#### ASSIGNED TASK:
Your copy of the lines below must match them exactly and contain no images.
═══
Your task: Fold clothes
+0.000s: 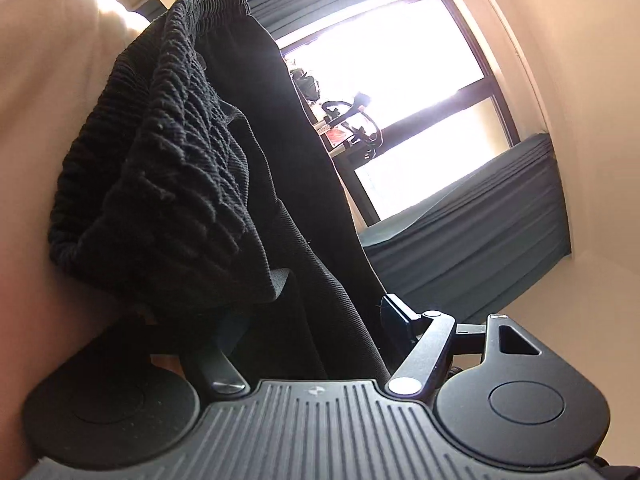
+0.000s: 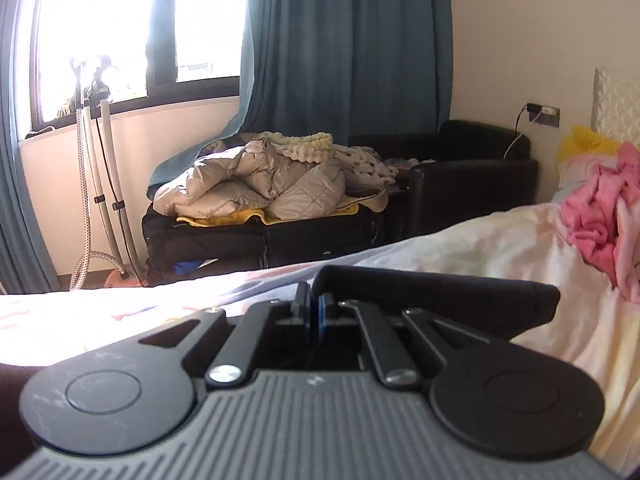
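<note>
In the left wrist view a black garment (image 1: 224, 184) with a ribbed elastic waistband (image 1: 132, 184) fills the middle, lying on the pale bedsheet (image 1: 44, 120). The view is rolled sideways. My left gripper (image 1: 320, 312) has the cloth between its fingers; the left finger is buried under fabric, the right finger (image 1: 396, 312) shows beside it. In the right wrist view my right gripper (image 2: 316, 304) is shut, its blue pads pressed together, with a black fabric fold (image 2: 440, 296) lying just beyond and to the right on the bed (image 2: 460, 248). Whether it pinches the cloth is hidden.
A pink crumpled garment (image 2: 600, 216) lies on the bed at right, with a yellow item (image 2: 580, 144) behind. Beyond the bed: a black case piled with a beige quilted jacket (image 2: 260, 188), a black armchair (image 2: 472, 176), a garment steamer (image 2: 96, 152), teal curtains (image 2: 340, 60), a bright window (image 1: 400, 92).
</note>
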`<action>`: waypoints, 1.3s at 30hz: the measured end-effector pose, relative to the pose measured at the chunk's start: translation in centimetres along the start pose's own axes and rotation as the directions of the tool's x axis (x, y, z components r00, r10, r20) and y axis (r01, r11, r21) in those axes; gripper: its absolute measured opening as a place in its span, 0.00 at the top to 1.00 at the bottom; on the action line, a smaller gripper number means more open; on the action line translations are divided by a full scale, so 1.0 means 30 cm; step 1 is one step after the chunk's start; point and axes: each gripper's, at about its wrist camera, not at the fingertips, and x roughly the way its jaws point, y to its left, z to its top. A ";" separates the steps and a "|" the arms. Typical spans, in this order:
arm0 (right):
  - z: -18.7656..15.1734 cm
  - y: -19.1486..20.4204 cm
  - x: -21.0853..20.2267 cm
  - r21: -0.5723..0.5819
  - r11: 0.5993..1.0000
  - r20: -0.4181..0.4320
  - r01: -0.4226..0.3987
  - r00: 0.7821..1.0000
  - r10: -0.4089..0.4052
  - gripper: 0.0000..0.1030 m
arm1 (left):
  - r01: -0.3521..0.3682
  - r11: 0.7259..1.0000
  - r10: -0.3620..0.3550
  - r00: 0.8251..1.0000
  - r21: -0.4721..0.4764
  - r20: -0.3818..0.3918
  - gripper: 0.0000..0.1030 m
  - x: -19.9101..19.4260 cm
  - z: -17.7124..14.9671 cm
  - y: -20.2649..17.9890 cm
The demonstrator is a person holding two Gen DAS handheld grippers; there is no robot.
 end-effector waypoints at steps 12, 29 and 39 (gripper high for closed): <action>-0.008 0.218 0.080 -0.226 0.974 0.010 -0.006 1.000 0.009 0.16 | -0.005 0.992 0.000 0.999 0.125 0.040 0.28 0.048 -0.072 -0.082; -0.468 -0.201 -0.294 0.713 0.683 -0.220 -0.155 0.877 0.428 0.17 | 0.016 0.990 -0.025 0.998 0.139 0.065 0.22 0.055 -0.143 -0.069; -0.459 -0.330 -0.252 0.737 0.674 -0.116 -0.043 0.975 0.189 0.95 | 0.058 0.988 -0.075 0.990 0.142 0.115 0.20 0.046 -0.166 -0.040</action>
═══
#### ANSWER TO THIS EXERCISE:
Your task: Fold clothes
+0.000s: 
+0.000s: 
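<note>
In the left wrist view a black garment (image 1: 224, 184) with a ribbed elastic waistband (image 1: 132, 184) fills the middle, lying on the pale bedsheet (image 1: 44, 120). The view is rolled sideways. My left gripper (image 1: 320, 312) has the cloth between its fingers; the left finger is buried under fabric, the right finger (image 1: 396, 312) shows beside it. In the right wrist view my right gripper (image 2: 316, 304) is shut, its blue pads pressed together, with a black fabric fold (image 2: 440, 296) lying just beyond and to the right on the bed (image 2: 460, 248). Whether it pinches the cloth is hidden.
A pink crumpled garment (image 2: 600, 216) lies on the bed at right, with a yellow item (image 2: 580, 144) behind. Beyond the bed: a black case piled with a beige quilted jacket (image 2: 260, 188), a black armchair (image 2: 472, 176), a garment steamer (image 2: 96, 152), teal curtains (image 2: 340, 60), a bright window (image 1: 400, 92).
</note>
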`<action>`: waypoints, 1.3s at 30hz: the measured end-effector pose, relative to the pose measured at the chunk's start: translation in centimetres along the start pose's own axes and rotation as the directions of the tool's x axis (x, y, z components r00, r10, r20) and y axis (r01, r11, r21) in those axes; gripper: its absolute measured opening as a place in its span, 0.00 at the top to 1.00 at the bottom; on the action line, a smaller gripper number means more open; on the action line translations are divided by a full scale, so 1.0 means 30 cm; step 1 is one step after the chunk's start; point and axes: each gripper's, at about its wrist camera, not at the fingertips, and x roughly the way its jaws point, y to its left, z to its top. A ";" separates the steps and a "|" the arms. Typical spans, in this order:
arm0 (right):
  - z: -18.7656..15.1734 cm
  - y: -19.1486..20.4204 cm
  - x: -21.0853..20.2267 cm
  - r21: -0.5723..0.5819
  - r11: 0.5993..1.0000
  - r20: -0.4181..0.4320
  - r01: -0.4226..0.3987
  - r00: 0.7821..1.0000
  - r10: -0.4089..0.4052
  - gripper: 0.0000..0.1030 m
arm1 (left):
  - r01: -0.3521..0.3682
  - r11: 0.7259..1.0000
  - r10: -0.3620..0.3550
  - r00: 0.8251..1.0000
  - r21: -0.4721..0.4764
  - r20: -0.3818..0.3918
  - gripper: 0.0000..0.1030 m
  - x: -19.9101..19.4260 cm
  - z: -17.7124..14.9671 cm
  - y: -20.2649..17.9890 cm
The demonstrator is a person holding two Gen DAS handheld grippers; there is no robot.
 end-effector waypoints at steps 12, 29 and 39 (gripper high for closed): <action>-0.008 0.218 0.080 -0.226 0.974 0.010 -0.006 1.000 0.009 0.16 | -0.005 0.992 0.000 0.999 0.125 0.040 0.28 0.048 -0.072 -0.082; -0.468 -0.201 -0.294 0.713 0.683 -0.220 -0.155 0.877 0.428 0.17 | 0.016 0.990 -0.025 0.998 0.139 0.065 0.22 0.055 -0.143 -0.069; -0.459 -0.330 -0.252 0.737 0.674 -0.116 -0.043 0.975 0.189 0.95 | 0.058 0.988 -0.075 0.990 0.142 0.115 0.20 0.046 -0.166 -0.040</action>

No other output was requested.